Since each command has a unique URL, you can save them as bookmarks in your web browser. This allows you to quickly access frequently used commands without having to type them every time.

In the arc browser, I make use of the Favorites feature to group commands into folders. The ability to rename them and assign icons makes it easy to identify them at a glance.

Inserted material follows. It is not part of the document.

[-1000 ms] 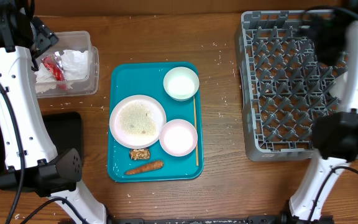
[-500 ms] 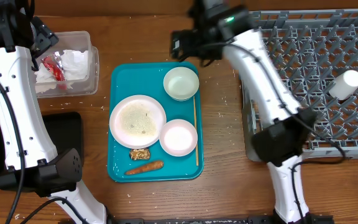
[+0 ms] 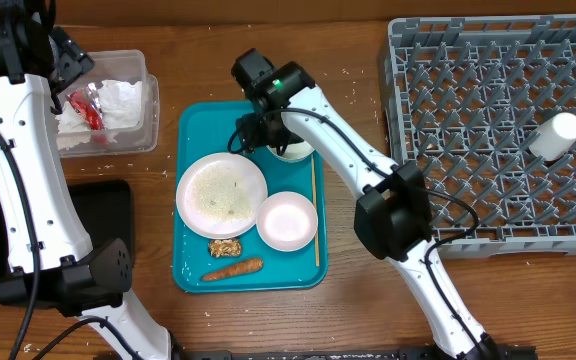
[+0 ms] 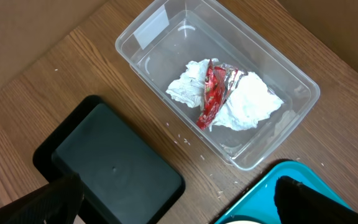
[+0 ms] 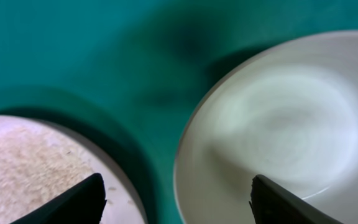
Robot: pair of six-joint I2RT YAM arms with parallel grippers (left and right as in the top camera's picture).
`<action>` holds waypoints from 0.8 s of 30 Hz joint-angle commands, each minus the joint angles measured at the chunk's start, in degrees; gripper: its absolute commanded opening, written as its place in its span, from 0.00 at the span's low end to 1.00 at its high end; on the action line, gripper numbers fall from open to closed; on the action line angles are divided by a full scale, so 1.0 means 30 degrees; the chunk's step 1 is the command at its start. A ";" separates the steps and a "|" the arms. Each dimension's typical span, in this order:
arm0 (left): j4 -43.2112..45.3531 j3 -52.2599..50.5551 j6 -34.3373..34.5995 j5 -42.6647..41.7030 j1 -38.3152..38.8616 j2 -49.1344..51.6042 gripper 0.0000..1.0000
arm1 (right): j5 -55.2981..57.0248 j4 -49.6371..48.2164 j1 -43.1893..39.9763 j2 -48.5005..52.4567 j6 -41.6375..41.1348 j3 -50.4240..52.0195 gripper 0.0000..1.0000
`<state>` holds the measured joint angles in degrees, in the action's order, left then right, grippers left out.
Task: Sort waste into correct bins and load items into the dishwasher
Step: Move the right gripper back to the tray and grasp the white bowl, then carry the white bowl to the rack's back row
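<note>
White bowl (image 5: 278,124), at the far right corner of the teal tray (image 3: 190,270), under approach by the right arm. My right fingers (image 5: 73,205) stand well apart and hold nothing. One tip hangs over the strip of tray between the bowl and the large plate (image 3: 221,193), the other over the bowl's hollow, so the near rim lies between them. A second ago this arm was over the dish rack (image 3: 468,120). It has since swung across to the tray, and the fingers have drawn in a little from their widest. The small white cup (image 3: 555,135) lies among the rack's pegs, so I judge it loaded and the bowl next. My left fingers (image 4: 48,202) are fully spread and empty, unmoved above the clear tub (image 4: 291,81). The crumpled napkin (image 4: 250,102) and red wrapper (image 4: 213,93) already lie in the tub, which sits beside the black tray (image 4: 114,165). The rice (image 3: 218,198) on the large plate, the smaller plate (image 3: 287,221), the nut-like lump (image 3: 225,247), the carrot piece (image 3: 233,269) and the wooden stick (image 3: 314,215) remain on the teal tray. Overhead, the arm covers most of the bowl, and the left arm cuts off part of the black tray on the bench (image 3: 358,300). The right wrist view is blurred, so I cannot tell whether either tip touches the rim.
</note>
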<state>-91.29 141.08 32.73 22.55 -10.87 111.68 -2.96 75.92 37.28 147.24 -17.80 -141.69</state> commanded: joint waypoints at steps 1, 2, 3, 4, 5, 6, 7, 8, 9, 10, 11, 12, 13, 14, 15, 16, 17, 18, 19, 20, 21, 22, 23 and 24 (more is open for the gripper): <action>0.0007 0.0007 0.0233 0.0109 0.0007 0.0182 1.00 | 0.0291 -0.0022 0.0087 0.0641 -0.0066 0.0000 0.72; 0.0007 0.0007 0.0233 0.0109 0.0007 0.0182 1.00 | 0.0328 -0.0036 0.0087 0.0656 -0.0066 0.0000 0.69; 0.0007 0.0007 0.0233 0.0109 0.0007 0.0182 1.00 | 0.0342 -0.0087 0.0087 0.0656 -0.0058 0.0000 0.66; 0.0007 0.0007 0.0233 0.0109 0.0007 0.0182 1.00 | 0.0357 -0.0153 0.0087 0.0656 -0.0058 0.0000 0.60; 0.0007 0.0007 0.0233 0.0109 0.0007 0.0182 1.00 | 0.0437 -0.0219 0.0087 0.0656 -0.0058 0.0000 0.55; 0.0007 0.0007 0.0233 0.0109 0.0007 0.0182 1.00 | 0.0539 -0.0233 0.0095 0.0656 -0.0058 0.0000 0.50; 0.0007 0.0007 0.0233 0.0109 0.0007 0.0182 1.00 | 0.0714 -0.0226 0.0095 0.0656 -0.0058 0.0000 0.43; 0.0007 0.0007 0.0233 0.0109 0.0007 0.0182 1.00 | 0.0772 -0.0211 0.0095 0.0656 -0.0058 0.0000 0.39; 0.0007 0.0007 0.0233 0.0102 0.0007 0.0182 1.00 | 0.0772 -0.0204 0.0087 0.0656 -0.0058 0.0000 0.34; 0.0007 0.0007 0.0233 0.0102 0.0007 0.0182 1.00 | 0.0750 -0.0204 0.0087 0.0648 -0.0066 -0.0007 0.30; 0.0007 0.0007 0.0233 0.0109 0.0007 0.0182 1.00 | 0.0743 -0.0189 0.0095 0.0641 -0.0066 -0.0022 0.27; 0.0007 0.0007 0.0233 0.0109 0.0007 0.0182 1.00 | 0.0597 0.0095 0.0095 0.0641 -0.0066 -0.0321 0.21; 0.0007 0.0007 0.0233 0.0109 0.0007 0.0182 1.00 | 0.0459 0.0255 0.0087 0.0641 -0.0066 -0.0525 0.17; 0.0007 0.0007 0.0233 0.0109 0.0007 0.0182 1.00 | 0.0372 0.0466 0.0087 0.0627 -0.0087 -0.0823 0.12; 0.0007 0.0007 0.0233 0.0109 0.0007 0.0182 1.00 | 0.0277 0.0729 0.0087 0.0568 -0.0146 -0.1202 0.08; 0.0007 0.0007 0.0233 0.0102 0.0007 0.0182 1.00 | 0.0182 0.0918 0.0080 0.0495 -0.0146 -0.1545 0.06; 0.0007 0.0007 0.0233 0.0102 0.0015 0.0182 1.00 | 0.0102 0.1115 0.0036 0.0379 -0.0153 -0.1916 0.04; 0.0007 0.0007 0.0233 0.0109 0.0007 0.0182 1.00 | 0.0102 0.1523 -0.0095 0.0044 -0.0350 -0.2790 0.04; 0.0007 0.0007 0.0233 0.0109 0.0007 0.0182 1.00 | 0.0102 0.1982 -0.0248 -0.0401 -0.0656 -0.3861 0.04; 0.0007 0.0007 0.0233 0.0109 0.0007 0.0182 1.00 | 0.0095 0.2237 -0.0350 -0.0670 -0.0648 -0.4488 0.04; 0.0007 0.0007 0.0233 0.0109 0.0007 0.0182 1.00 | 0.0102 0.2441 -0.0459 -0.0940 -0.0641 -0.5071 0.04; 0.0007 0.0007 0.0233 0.0109 0.0007 0.0182 1.00 | 0.0102 0.2594 -0.0568 -0.1224 -0.0641 -0.5617 0.04; 0.0007 0.0007 0.0233 0.0109 0.0007 0.0182 1.00 | 0.0102 0.2747 -0.0736 -0.1603 -0.0641 -0.6251 0.04; 0.0007 0.0007 0.0233 0.0109 0.0000 0.0182 1.00 | 0.0109 0.2849 -0.0940 -0.1938 -0.0641 -0.6790 0.04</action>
<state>-91.26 141.08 32.73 22.55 -10.87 111.68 -2.46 83.99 36.42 148.57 -19.05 -155.72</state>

screenshot showing commands saved as favorites in the arc browser

Using https and local certificates

By pairing a reverse proxy like Caddy, you can easily get a https:// URL for your terminal emulator, protected behind local certificates.

tweety.localhost {
    tls internal
    reverse_proxy localhost:9999
}

Now you can acces your terminal emulator at https://ttyd.localhost.

Starting tweety at login

Here is my plist file to start tweety at login on macOS. You can save it as ~/Library/LaunchAgents/com.github.pomdtr.tweety.plist and load it with launchctl load ~/Library/LaunchAgents/com.github.pomdtr.tweety.plist.

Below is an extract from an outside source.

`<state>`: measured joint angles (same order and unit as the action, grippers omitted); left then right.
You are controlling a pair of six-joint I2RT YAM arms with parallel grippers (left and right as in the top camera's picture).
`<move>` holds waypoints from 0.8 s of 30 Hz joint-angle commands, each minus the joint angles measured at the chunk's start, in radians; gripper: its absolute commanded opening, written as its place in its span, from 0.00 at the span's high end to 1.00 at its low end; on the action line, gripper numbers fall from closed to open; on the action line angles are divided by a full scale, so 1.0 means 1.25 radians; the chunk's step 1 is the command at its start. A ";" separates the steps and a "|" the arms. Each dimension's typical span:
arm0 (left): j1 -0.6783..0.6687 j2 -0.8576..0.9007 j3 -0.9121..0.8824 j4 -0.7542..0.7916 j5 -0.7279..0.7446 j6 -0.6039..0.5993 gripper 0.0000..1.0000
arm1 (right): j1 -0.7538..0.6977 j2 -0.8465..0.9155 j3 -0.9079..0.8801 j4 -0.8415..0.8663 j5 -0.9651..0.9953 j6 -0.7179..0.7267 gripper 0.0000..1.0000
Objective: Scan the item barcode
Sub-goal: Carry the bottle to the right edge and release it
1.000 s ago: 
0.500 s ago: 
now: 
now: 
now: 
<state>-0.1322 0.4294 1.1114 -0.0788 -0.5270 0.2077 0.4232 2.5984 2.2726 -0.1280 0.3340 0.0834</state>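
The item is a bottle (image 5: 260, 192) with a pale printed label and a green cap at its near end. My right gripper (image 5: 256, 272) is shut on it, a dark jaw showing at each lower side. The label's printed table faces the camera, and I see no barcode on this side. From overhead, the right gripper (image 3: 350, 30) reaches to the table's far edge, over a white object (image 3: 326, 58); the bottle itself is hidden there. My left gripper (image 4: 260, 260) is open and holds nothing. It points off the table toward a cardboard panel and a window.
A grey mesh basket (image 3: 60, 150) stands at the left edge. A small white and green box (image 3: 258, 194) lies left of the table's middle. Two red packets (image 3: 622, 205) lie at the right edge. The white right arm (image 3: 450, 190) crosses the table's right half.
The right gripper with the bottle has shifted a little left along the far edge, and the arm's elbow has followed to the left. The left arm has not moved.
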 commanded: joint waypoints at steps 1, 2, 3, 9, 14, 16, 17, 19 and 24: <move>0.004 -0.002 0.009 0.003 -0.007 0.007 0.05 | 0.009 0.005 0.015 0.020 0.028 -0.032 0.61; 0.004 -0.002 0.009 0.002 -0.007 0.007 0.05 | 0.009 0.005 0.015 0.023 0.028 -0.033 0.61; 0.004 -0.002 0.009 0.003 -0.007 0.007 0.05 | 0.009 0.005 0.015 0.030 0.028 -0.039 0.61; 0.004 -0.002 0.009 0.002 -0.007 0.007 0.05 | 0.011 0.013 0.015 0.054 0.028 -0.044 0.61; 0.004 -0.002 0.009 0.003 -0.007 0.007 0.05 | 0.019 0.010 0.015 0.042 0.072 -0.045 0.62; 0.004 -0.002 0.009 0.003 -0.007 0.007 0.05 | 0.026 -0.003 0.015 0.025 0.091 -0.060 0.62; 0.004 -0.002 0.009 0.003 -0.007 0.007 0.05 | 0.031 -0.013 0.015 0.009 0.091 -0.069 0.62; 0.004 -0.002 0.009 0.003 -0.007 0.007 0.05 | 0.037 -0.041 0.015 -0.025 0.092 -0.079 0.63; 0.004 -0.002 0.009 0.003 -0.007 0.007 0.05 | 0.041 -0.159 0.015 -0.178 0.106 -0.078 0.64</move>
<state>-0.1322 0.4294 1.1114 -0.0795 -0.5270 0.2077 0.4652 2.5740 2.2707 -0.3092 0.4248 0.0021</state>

<!DOCTYPE plist PUBLIC "-//Apple//DTD PLIST 1.0//EN" "http://www.apple.com/DTDs/PropertyList-1.0.dtd">
<plist version="1.0">
<dict>
    <key>KeepAlive</key>
    <true/>
    <key>Label</key>
    <string>com.github.pomdtr.tweety</string>
    <key>LimitLoadToSessionType</key>
    <array>
        <string>Aqua</string>
        <string>LoginWindow</string>
    </array>
    <key>ProgramArguments</key>
    <array>
        <string>/Users/pomdtr/go/bin/tweety</string>
        <string>--theme=Tomorrow</string>
        <string>--theme-dark=Tomorrow Night</string>
        <string>/Users/pomdtr/.config/tweety/entrypoint.ts</string>
    </array>
    <key>RunAtLoad</key>
    <true/>
    <key>StandardErrorPath</key>
    <string>/Users/pomdtr/Library/Logs/tweety.log</string>
    <key>StandardOutPath</key>
    <string>/Users/pomdtr/Library/Logs/tweety.log</string>
    <key>WorkingDirectory</key>
    <string>/Users/pomdtr</string>
    <key>EnvironmentVariables</key>
    <dict>
        <key>PATH</key>
        <string>/usr/local/bin:/usr/bin:/bin:/usr/sbin:/sbin:/opt/homebrew/bin:/Users/pomdtr/go/bin/</string>
    </dict>
</dict>
</plist>

On Linux, you should be able to use a systemd service instead.